Appellate Court Rules that NCAA Athletes May Qualify as Employees Under the Fair Labor Standards Act
On July 11, the United States Court of Appeals for the Third Circuit (with appellate jurisdiction over federal courts in Delaware, New Jersey and Pennsylvania) issued a decision in Johnson v. National Collegiate Athletic Association, holding that it is possible for college athletes to be considered employees under the Fair Labor Standards Act (FLSA). This decision represents a departure from the standard treatment of college athletes as “amateurs,” and a change that could result in courts applying federal minimum wage and overtime protections to student-athletes.
The Background
This case originated in 2019 when several athletes at National Collegiate Athletic Association (NCAA) Division 1 schools filed a lawsuit alleging that they were entitled to federal minimum wage compensation for the time they spent representing their schools through their various athletic programs. The defendants in the case, the NCAA and thirteen of its member schools (NCAA Defendants), argued that college athletes are “amateurs,” and are therefore not employees. The NCAA has historically referred to their athletes as “student-athletes” and “amateurs,” terms that indicate that the time the students devote to their college athletics should be categorized as “play,” not as “work” entitling them to compensation. The NCAA Defendants moved to have the case dismissed, arguing that the college athletes were unable to state a valid legal claim. The federal district court denied the motion to dismiss. That court, however, allowed the NCAA Defendants to file an interlocutory appeal with the appellate court asking that court to clarify whether it is possible for college athletes to be considered employees under the FLSA despite their “amateur” status.
The Ruling
A panel of the Third Circuit agreed with the lower court that college athletes are not precluded from bringing claims under the FLSA simply because of their “amateur” status. In fact, the court indicated disdain for the term “amateur,” and even the term “student-athlete,” explaining that the terms are “NCAA marketing inventions” designed to obscure the relationship between the college athlete and his or her affiliated college or university. However, the Third Circuit rejected the test the lower court applied to determine whether college athletes may be considered employees under the FLSA.
Instead, the Third Circuit developed its own “economic realities” test to determine whether the relationship between an athlete and the college or university constitutes employment within the meaning of the FLSA. Under this new test, college athletes may be considered employees under the FLSA when “(a) they perform services for [the college], (b) necessarily and primarily for the [the college]’s benefit, (c) under [the college]’s control or right of control, and (d) in return for express or implied compensation or in-kind benefits.” The Third Circuit specifically stated that they will not take the “frayed tradition of amateurism” into account when defining the economic reality of an athlete’s relationship with the NCAA and their affiliated school. The Third Circuit has now returned the case to the district court to apply this test.
The Impact
The Court of Appeals’ decision that NCAA athletes are not precluded from bringing FLSA claims creates a circuit split with opinions issued by the Seventh and Ninth Circuits. Those federal appellate courts previously decided that NCAA athletes are not employees under the FLSA. Circuit court splits typically increase the likelihood that a case may be heard by the Supreme Court, so it is possible that the Supreme Court will consider the questions involved in this case in the near future. Notably, this case pulled heavily from language used by the Supreme Court in NCAA v. Alston, the decision that prohibited the NCAA from imposing rules limiting education-related compensation or in-kind benefits for college athletes. The Third Circuit cited Justice Kavanaugh’s concurring opinion claiming that the NCAA’s argument for not paying college athletes — i.e., that the defining feature of college sports is that athletes are unpaid — is circular and unconvincing. Therefore, the Third Circuit’s decision may signal a trend towards rulings favorable to college athletes.

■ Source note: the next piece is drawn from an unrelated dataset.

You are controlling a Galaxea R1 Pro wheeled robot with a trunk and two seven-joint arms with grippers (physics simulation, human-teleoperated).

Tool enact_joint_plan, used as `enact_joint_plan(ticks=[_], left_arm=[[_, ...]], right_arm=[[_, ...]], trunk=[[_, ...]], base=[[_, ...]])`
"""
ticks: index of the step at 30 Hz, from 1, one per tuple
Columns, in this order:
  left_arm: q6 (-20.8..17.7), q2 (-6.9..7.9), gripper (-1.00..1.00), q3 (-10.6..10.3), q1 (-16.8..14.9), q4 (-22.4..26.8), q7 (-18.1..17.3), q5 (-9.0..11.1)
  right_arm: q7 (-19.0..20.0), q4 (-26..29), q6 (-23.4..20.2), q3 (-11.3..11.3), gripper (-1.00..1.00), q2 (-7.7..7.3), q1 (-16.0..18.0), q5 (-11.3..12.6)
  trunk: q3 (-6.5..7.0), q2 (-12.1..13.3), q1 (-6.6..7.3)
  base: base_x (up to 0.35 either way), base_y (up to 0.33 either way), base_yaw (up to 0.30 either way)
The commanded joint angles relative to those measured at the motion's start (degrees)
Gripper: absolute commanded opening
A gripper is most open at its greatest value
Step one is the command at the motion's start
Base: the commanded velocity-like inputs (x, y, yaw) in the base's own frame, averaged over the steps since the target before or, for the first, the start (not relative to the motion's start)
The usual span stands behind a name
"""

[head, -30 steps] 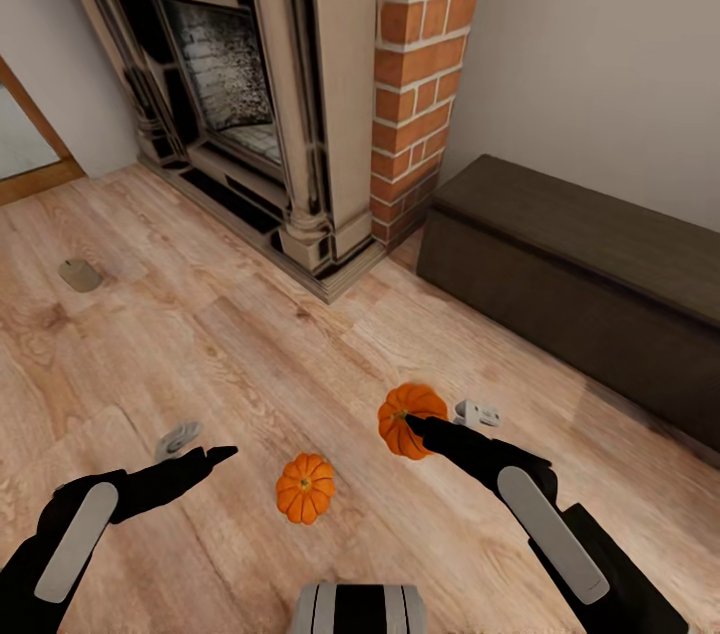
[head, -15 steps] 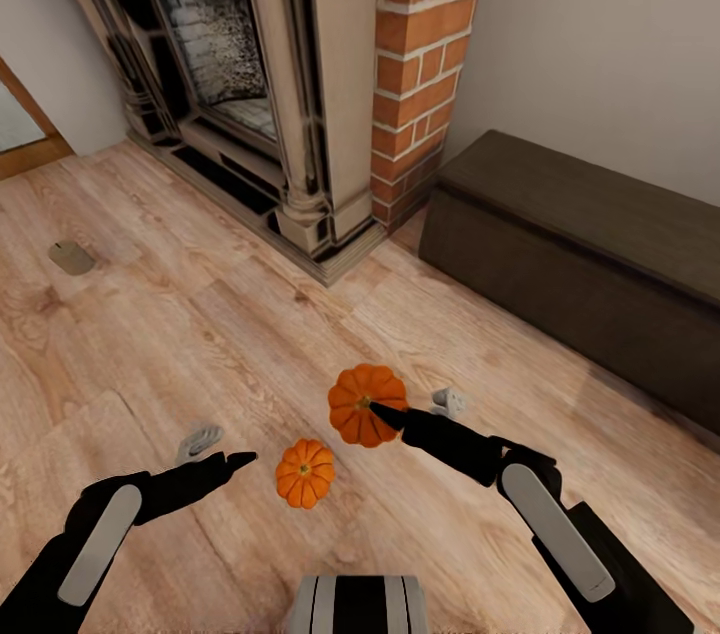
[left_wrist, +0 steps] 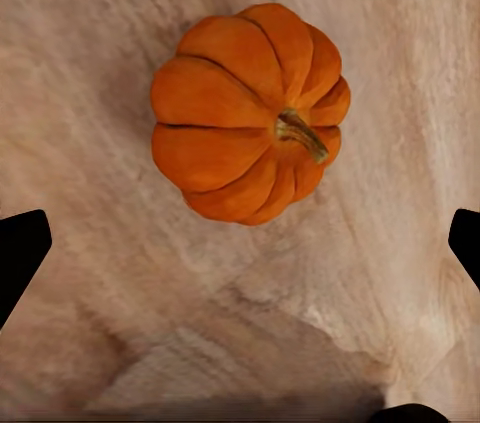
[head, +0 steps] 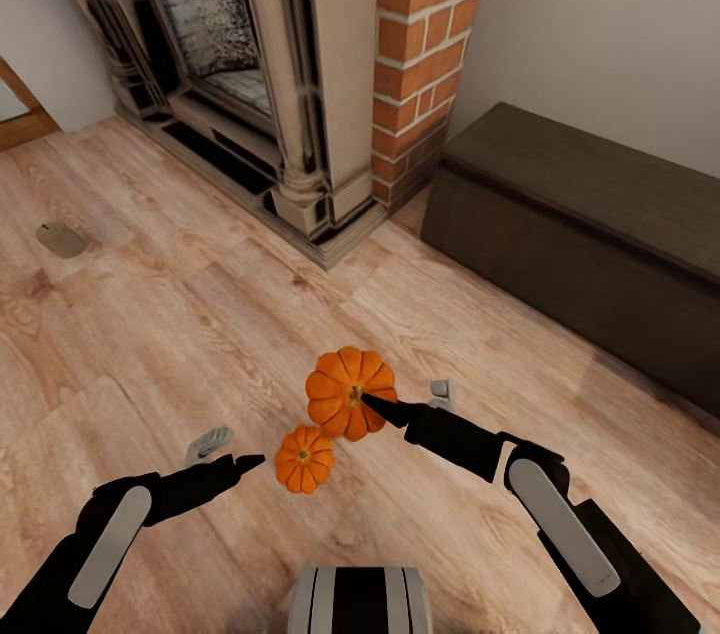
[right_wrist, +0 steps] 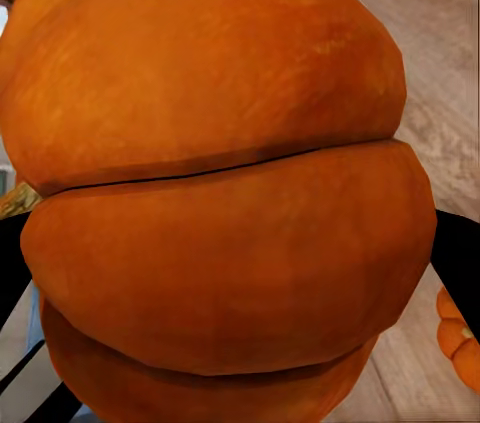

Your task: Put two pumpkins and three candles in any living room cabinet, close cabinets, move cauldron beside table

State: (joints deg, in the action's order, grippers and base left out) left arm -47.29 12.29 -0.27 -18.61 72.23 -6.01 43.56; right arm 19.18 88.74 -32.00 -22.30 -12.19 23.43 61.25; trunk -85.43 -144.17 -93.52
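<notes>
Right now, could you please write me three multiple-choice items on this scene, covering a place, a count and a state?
1. Where does the candle lie?
A. on the cabinet
B. on the floor, far left
C. inside the fireplace

2. How many pumpkins show?
A. one
B. two
C. three

3. The left gripper is:
A. open above the smaller pumpkin
B. shut on a candle
C. shut on a pumpkin

Answers: 1 B, it rests on bare boards; 2 B, the held pumpkin and one below; 3 A, the left wrist view shows its fingertips apart, pumpkin untouched.

Two pumpkins point(head: 349, 393) sit mid-floor point(head: 180, 334); the cabinet point(head: 590, 244) stands far right, a candle point(head: 60, 239) far left (well apart).
</notes>
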Motion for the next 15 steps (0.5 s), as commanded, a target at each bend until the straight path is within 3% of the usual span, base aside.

If the Johnson case is ultimately decided in favor of college athletes, it will have wide-reaching impacts on the structure of college sports. Employee status under the FLSA would likely entitle NCAA athletes to federal minimum wage and overtime wage protections. Such a structure may lead colleges and universities to use compensation to compete for athletes in the marketplace. However, the potential that some athletes may be compensated more than others raises Title IX concerns that have not yet been addressed. Furthermore, the potential for employee status raises questions as to the eligibility of college athletes for federal student aid and the impact this employee status may have on foreign students’ immigration status. This decision could even open the door for students in other extracurricular activities to receive employee status under the FLSA. The final resolution of this case may be years away, but considering the ramifications that it may have on the structure of college sports, the NCAA and its member schools should begin to consider how its resolution will impact their programs.